American photographer and photography educator

David Litschel is an American photographer and photography educator. His work includes travel, stock, street, and fine-art photography. He taught photography at the Brooks Institute in Santa Barbara, California, and later served in administrative positions including provost.

Litschel has authored books on photography and organized exhibitions of photographic work. His photographs are held in the collections of several American museums.

== Early life and education ==
Litschel studied art at the University of Colorado Boulder, graduating in 1974. He was elected to Phi Beta Kappa while attending the university. He later pursued graduate studies in art at the University of Michigan.
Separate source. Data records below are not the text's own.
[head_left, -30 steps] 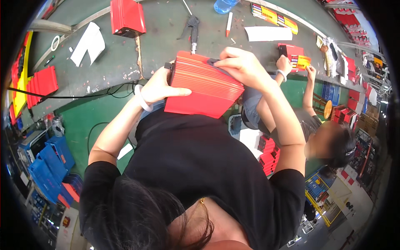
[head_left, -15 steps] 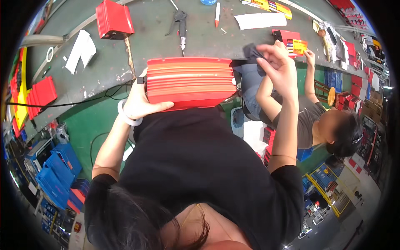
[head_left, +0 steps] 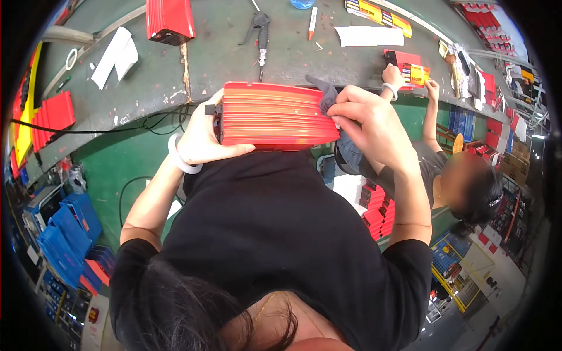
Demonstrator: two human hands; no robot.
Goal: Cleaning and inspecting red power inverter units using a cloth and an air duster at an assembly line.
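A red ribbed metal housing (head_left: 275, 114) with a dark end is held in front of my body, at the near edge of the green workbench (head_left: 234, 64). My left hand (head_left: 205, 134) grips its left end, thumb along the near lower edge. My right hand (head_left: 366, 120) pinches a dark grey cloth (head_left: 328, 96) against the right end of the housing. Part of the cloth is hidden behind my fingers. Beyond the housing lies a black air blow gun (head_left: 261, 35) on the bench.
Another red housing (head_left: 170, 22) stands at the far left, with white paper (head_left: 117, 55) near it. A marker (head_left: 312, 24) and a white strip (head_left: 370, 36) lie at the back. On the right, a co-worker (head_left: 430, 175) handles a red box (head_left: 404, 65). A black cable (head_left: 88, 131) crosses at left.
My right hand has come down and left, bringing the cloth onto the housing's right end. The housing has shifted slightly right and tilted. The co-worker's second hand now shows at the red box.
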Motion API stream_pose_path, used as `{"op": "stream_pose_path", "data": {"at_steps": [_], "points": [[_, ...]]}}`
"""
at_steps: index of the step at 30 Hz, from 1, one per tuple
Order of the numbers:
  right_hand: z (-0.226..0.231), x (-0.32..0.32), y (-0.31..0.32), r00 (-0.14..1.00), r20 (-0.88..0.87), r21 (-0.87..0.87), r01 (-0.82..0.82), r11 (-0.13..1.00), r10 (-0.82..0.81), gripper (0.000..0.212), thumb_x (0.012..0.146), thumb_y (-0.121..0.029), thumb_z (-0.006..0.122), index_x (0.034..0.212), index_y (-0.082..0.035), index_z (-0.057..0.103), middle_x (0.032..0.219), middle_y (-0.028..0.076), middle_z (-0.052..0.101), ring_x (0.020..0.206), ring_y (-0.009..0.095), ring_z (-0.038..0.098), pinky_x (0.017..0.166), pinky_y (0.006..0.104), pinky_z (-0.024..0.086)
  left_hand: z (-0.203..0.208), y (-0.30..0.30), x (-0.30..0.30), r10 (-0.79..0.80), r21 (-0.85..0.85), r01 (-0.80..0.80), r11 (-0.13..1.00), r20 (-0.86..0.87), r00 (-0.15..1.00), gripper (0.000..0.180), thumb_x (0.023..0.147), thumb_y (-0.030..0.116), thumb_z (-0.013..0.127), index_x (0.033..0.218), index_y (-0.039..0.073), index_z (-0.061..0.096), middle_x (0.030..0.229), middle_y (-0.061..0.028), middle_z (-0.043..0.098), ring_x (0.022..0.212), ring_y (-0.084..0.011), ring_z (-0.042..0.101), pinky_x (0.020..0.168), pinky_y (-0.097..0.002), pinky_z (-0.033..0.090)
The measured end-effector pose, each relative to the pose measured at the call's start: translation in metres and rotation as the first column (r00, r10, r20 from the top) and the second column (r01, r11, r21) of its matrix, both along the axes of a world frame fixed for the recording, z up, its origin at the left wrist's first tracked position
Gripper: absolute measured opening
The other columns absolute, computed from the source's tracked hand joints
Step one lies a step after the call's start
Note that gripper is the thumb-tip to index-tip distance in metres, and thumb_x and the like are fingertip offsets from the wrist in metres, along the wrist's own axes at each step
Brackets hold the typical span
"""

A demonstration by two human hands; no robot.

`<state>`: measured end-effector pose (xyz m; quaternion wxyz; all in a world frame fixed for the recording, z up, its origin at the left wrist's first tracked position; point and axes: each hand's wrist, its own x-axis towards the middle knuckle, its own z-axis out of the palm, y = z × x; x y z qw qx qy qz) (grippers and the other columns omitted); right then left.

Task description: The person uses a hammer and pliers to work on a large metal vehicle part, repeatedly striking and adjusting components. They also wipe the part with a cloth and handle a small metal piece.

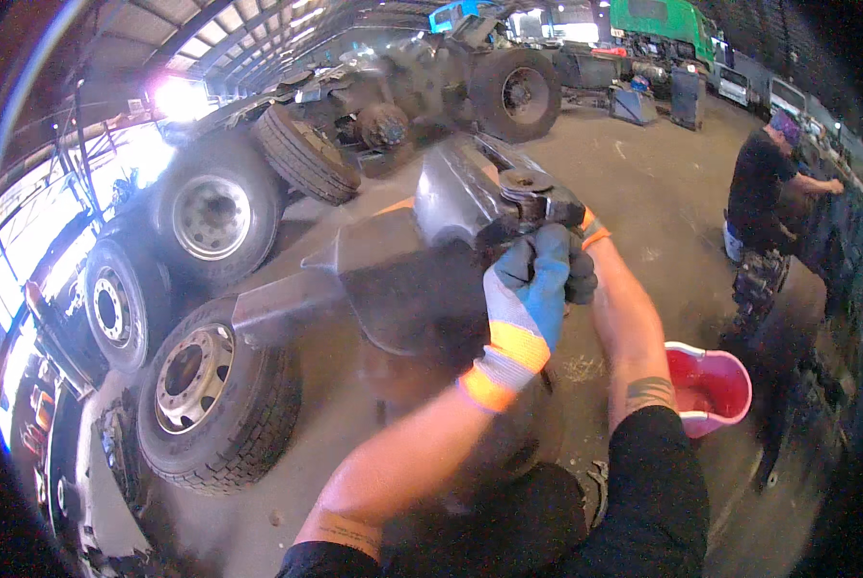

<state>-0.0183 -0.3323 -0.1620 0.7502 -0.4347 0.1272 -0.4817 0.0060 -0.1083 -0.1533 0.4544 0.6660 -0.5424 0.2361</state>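
In front of me, both gloved hands are close together at a round, rusty, grooved metal part (pixel 526 183) on a dark metal assembly. My left hand (pixel 537 275), in a grey-blue glove with an orange cuff, is just below the part, its fingers curled and closed; what they grip is hidden. My right hand (pixel 568 210), in a dark glove with an orange cuff, is against the part's right side. It looks closed on the part, though most of its fingers are hidden. Behind the hands is a grey metal body (pixel 453 197), joined to a dark angular block (pixel 407 289).
Loose truck wheels, including one near wheel (pixel 195 380), lie to the left. A vehicle axle with a mounted tyre (pixel 516 94) is farther back. A red bucket (pixel 709 385) sits right of my arm. Another person (pixel 761 188) works at far right.
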Motion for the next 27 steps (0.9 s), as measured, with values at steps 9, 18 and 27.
{"op": "stream_pose_path", "data": {"at_steps": [9, 18, 27], "points": [[0.135, -0.07, -0.051, 0.979, -0.052, -0.389, 0.162, 0.907, -0.197, 0.022, 0.091, -0.032, 0.054, 0.086, -0.012, 0.06, 0.067, 0.003, 0.058, 0.063, 0.018, 0.057, 0.053, 0.0321, 0.042, -0.022, -0.02, -0.007, -0.64, -0.421, 0.484, 0.767, -0.449, 0.624, 0.019, 0.095, 0.011, 0.052, 0.103, -0.001, 0.066, 0.086, -0.0084, 0.067, 0.072, -0.0106, 0.054, 0.064, -0.0296, 0.046], [-0.138, -0.137, 0.166, 0.835, 0.435, 0.376, 0.172, 0.91, -0.337, 0.044, 0.091, -0.042, 0.056, 0.113, -0.004, 0.057, 0.108, 0.013, 0.064, 0.099, 0.031, 0.061, 0.09, 0.0457, 0.049, -0.017, 0.001, -0.037, 0.032, -0.232, -0.009, 0.973, 0.096, 0.995, 0.037, 0.094, 0.005, 0.045, 0.13, 0.003, 0.052, 0.118, -0.0122, 0.063, 0.075, -0.0185, 0.063, 0.062, -0.0342, 0.05], [-0.066, -0.106, 0.21, 0.957, 0.247, 0.158, 0.114, 0.981, -0.151, 0.041, 0.092, -0.028, 0.057, 0.121, 0.0, 0.053, 0.11, 0.013, 0.064, 0.1, 0.029, 0.061, 0.088, 0.0445, 0.05, 0.019, 0.097, -0.006, -0.613, 0.071, 0.619, 0.782, 0.265, 0.744, 0.027, 0.062, 0.009, 0.063, 0.089, 0.009, 0.064, 0.095, -0.0132, 0.059, 0.092, -0.0338, 0.057, 0.079, -0.0407, 0.049]]}}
In 1982, while a graduate student at the University of Michigan, Litschel organized Fugitive Color, an exhibition featuring the work of 22 photographers. The exhibition was held at the university's Slusser Gallery in January 1982. A catalogue accompanying the exhibition was published under the title Fugitive Color, with Litschel credited in connection with the publication. The exhibition and catalogue were also documented in Exposure, the publication of the Society for Photographic Education.

== Career ==
Litschel worked in photography and photography education. He joined the faculty of the Brooks Institute of Photography in California, where he taught for several years. He later held administrative positions at the institute, including director of education, vice president of academic affairs, and provost. He retired from Brooks Institute in 2010.

Litschel was involved with professional organizations related to photography education. A publication of the Association of Texas Photography Instructors identified him as president-elect of the Professional Imaging Education Association and noted his affiliation with Brooks Institute.

Litschel worked in travel, stock, street, and fine-art photography. His photographs are held in the collections of the Toledo Museum of Art, University of Michigan,.

His photographs have been published in Archaeology, the magazine of the Archaeological Institute of America. One article featuring his photographs concerned archaeological excavations at Colonial Pemaquid in Maine.

Litschel has also contributed to photography books, including Black & White Photography and Digital Photographic Capture, published by Focal Press in 2005.

In 2016, The Santa Barbara Independent reported that Litschel taught a photography class for young people in Santa Barbara. The class was conducted through Arts for Humanity! and the Housing Authority of the City of Santa Barbara.

== Honors ==
Litschel was elected to Phi Beta Kappa while studying at the University of Colorado Boulder.

== Personal life ==
Litschel lives in Santa Barbara, California. He is married to Martha Shilliday. The couple has participated in Habitat for Humanity projects in Latin America, including housebuilding projects in Guatemala, Paraguay, and Bolivia.